La décision de la Grande-Bretagne d’autoriser les États-Unis à utiliser ses bases militaires pour frapper des installations iraniennes a été annoncée récemment par le bureau du Premier ministre Keir Starmer. Cette mesure vise à détruire des positions de missiles qui menacent la navigation dans le détroit d’Hormuz.
Les bases britanniques au service des États-Unis
L’accord de défense collective en cours comprend l’engagement des États-Unis à cibler et à détruire les installations de missiles mentionnées. Une manœuvre qui suscite des inquiétudes quant à l’intensification du conflit dans la région.

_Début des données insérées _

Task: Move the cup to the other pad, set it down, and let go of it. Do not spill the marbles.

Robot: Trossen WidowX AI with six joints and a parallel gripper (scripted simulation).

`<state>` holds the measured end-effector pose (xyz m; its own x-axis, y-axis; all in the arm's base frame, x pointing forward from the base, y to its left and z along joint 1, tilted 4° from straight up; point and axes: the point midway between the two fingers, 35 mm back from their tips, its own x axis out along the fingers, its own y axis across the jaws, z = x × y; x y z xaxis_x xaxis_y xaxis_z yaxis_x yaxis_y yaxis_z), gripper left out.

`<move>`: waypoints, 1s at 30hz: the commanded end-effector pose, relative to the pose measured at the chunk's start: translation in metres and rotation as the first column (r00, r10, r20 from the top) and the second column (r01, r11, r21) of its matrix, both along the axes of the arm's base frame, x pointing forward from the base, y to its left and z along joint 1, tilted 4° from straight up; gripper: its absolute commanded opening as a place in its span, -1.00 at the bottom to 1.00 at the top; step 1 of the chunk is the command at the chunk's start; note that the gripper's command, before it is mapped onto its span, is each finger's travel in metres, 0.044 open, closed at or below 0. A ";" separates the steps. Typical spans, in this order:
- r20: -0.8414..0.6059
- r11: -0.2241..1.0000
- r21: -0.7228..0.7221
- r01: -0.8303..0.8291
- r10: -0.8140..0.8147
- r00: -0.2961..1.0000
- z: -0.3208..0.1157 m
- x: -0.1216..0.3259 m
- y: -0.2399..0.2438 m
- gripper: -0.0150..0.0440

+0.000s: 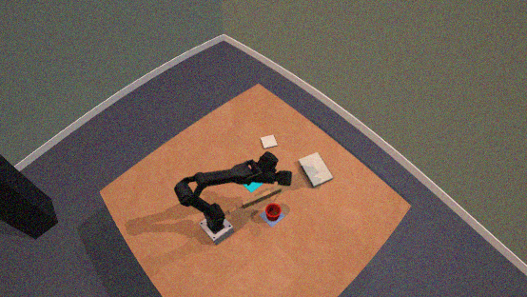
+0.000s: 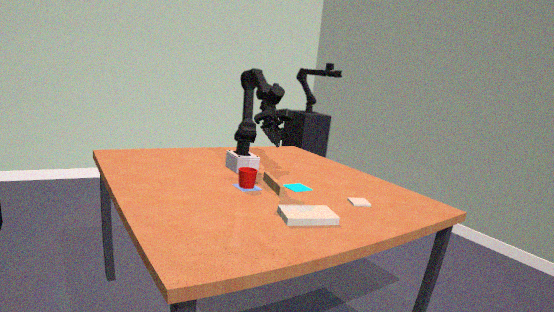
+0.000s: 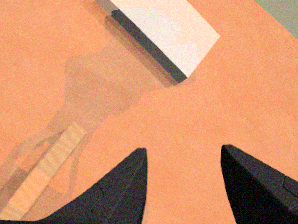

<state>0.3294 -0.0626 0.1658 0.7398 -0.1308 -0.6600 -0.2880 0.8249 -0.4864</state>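
Top view: 1 wooden bar point(image 1: 262, 198) point(image 2: 272, 183) point(image 3: 47, 172) between blue pad point(image 1: 272, 224) point(image 2: 256, 189) and cyan pad point(image 1: 252, 187) point(image 2: 298, 188), white block point(image 1: 316, 168) point(image 2: 309, 215) point(image 3: 172, 37) beyond; claw point(image 1: 284, 178) point(image 2: 278, 144) point(image 3: 184, 155) partly spread.

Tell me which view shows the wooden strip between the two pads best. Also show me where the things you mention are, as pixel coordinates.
The exterior view: the strip point(image 1: 263, 198) point(image 2: 272, 183) point(image 3: 46, 172) stands there on its long edge between the pads, its broad side visible. The top view shows mainly its line across the table; the wrist view shows its upper edge, cut off at the frame.
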 end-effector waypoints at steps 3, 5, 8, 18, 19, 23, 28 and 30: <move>-0.584 0.935 0.007 -0.354 0.291 0.758 -0.079 -0.061 -0.033 0.01; -0.667 0.895 0.095 -0.436 0.383 0.640 -0.090 -0.081 -0.036 0.01; -0.688 0.876 0.135 -0.463 0.419 0.592 -0.094 -0.095 -0.036 0.01; -0.688 0.876 0.135 -0.463 0.419 0.592 -0.094 -0.098 -0.036 0.01; -0.688 0.876 0.135 -0.463 0.419 0.592 -0.095 -0.097 -0.036 0.01; -0.688 0.876 0.135 -0.463 0.419 0.592 -0.098 -0.097 -0.036 0.01; -0.688 0.876 0.135 -0.463 0.419 0.592 -0.106 -0.096 -0.036 0.01; -0.688 0.876 0.135 -0.463 0.419 0.592 -0.110 -0.095 -0.036 0.01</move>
<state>0.2349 -0.1002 0.0629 0.0688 0.0298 -0.9972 -0.8709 0.4893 -0.0455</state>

Réactions irakiennes aux attaques britanniques
La réaction de l’Iran n’a pas tardé. Le ministre des Affaires étrangères, Abbas Araghtschi, a accusé le gouvernement britannique de mettre en péril la vie de ses ressortissants en permettant cette utilisation des bases. Il a affirmé que le pays exercera son droit à l’autodéfense.

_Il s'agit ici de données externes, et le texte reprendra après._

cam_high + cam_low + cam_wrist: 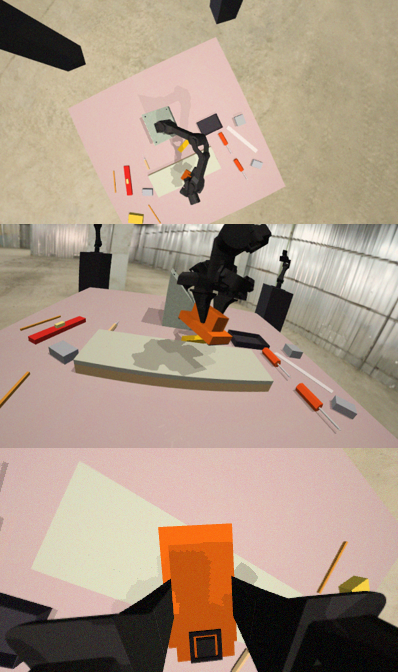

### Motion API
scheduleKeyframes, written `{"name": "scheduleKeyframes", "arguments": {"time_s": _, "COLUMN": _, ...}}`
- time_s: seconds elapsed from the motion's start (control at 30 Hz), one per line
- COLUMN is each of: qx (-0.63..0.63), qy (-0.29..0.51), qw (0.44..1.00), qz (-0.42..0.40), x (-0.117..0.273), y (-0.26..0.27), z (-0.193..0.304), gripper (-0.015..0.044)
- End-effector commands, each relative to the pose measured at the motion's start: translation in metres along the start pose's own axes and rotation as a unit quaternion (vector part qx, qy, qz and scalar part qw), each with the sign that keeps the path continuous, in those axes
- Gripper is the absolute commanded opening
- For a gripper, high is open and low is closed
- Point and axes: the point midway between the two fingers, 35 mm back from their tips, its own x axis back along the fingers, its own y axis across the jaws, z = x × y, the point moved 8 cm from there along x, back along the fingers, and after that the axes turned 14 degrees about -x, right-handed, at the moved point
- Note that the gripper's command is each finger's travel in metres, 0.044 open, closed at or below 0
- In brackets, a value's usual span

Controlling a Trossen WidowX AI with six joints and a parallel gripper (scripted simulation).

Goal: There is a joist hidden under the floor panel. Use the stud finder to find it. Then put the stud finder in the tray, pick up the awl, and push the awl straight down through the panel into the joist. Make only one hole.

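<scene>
Corrugated metal walls stood behind the pink surface [199,78] [155,417] [280,503], with bare concrete floor around it. Over the pale floor panel [158,183] [102,348] [80,523], the end effector [211,317] [199,579] gripped the orange stud finder [186,174] [214,331] [197,563] by its narrower upper block, the fingers closed on opposite sides. Tilted in the exterior view, the stud finder hung above the panel, whose top carried a broad shadow. Beyond the panel's far side lay a yellow bar [183,145] [193,339], and near it sat the dark tray [209,124] [249,340] [17,623], holding nothing. Two tools with orange-red handles and thin metal shafts, one nearer the tray [222,139] [271,357] and one farther off [239,165] [309,396], lay beside a white strip [242,139] [305,373]; which was the awl could not be told. A red level [127,180] [57,330] rested well apart, toward the opposite edge.
</scene>
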Motion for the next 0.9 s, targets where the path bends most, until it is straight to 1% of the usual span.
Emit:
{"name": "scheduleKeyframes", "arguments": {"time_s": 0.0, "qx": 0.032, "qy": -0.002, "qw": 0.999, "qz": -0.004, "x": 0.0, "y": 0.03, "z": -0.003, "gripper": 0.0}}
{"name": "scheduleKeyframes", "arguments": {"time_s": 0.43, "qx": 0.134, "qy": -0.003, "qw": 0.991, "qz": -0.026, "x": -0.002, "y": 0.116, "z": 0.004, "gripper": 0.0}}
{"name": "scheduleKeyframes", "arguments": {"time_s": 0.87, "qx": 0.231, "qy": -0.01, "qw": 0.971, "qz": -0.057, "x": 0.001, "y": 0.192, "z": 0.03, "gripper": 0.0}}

En réponse, la ministre britannique des Affaires étrangères, Yvette Cooper, a averti l’Iran de ne pas cibler directement les installations britanniques, affirmant que toute action était une réponse à l’agression iranienne contre des alliés en mer Persique.
Les positions de Keir Starmer
Initialement, Keir Starmer avait refusé la demande américaine d’utiliser des bases britanniques. Il a insisté sur le fait que toute action militaire devait être légale et justifiée. Cependant, la situation a évolué avec les agressions de l’Iran contre les partenaires britanniques dans la région.
À ce jour, les pressions, notamment de la part du président américain Donald Trump, ont contraint Starmer à réévaluer sa posture, plaçant ainsi le Royaume-Uni dans une situation délicate entre ses engagements alliés et les risques d’escalade militaire.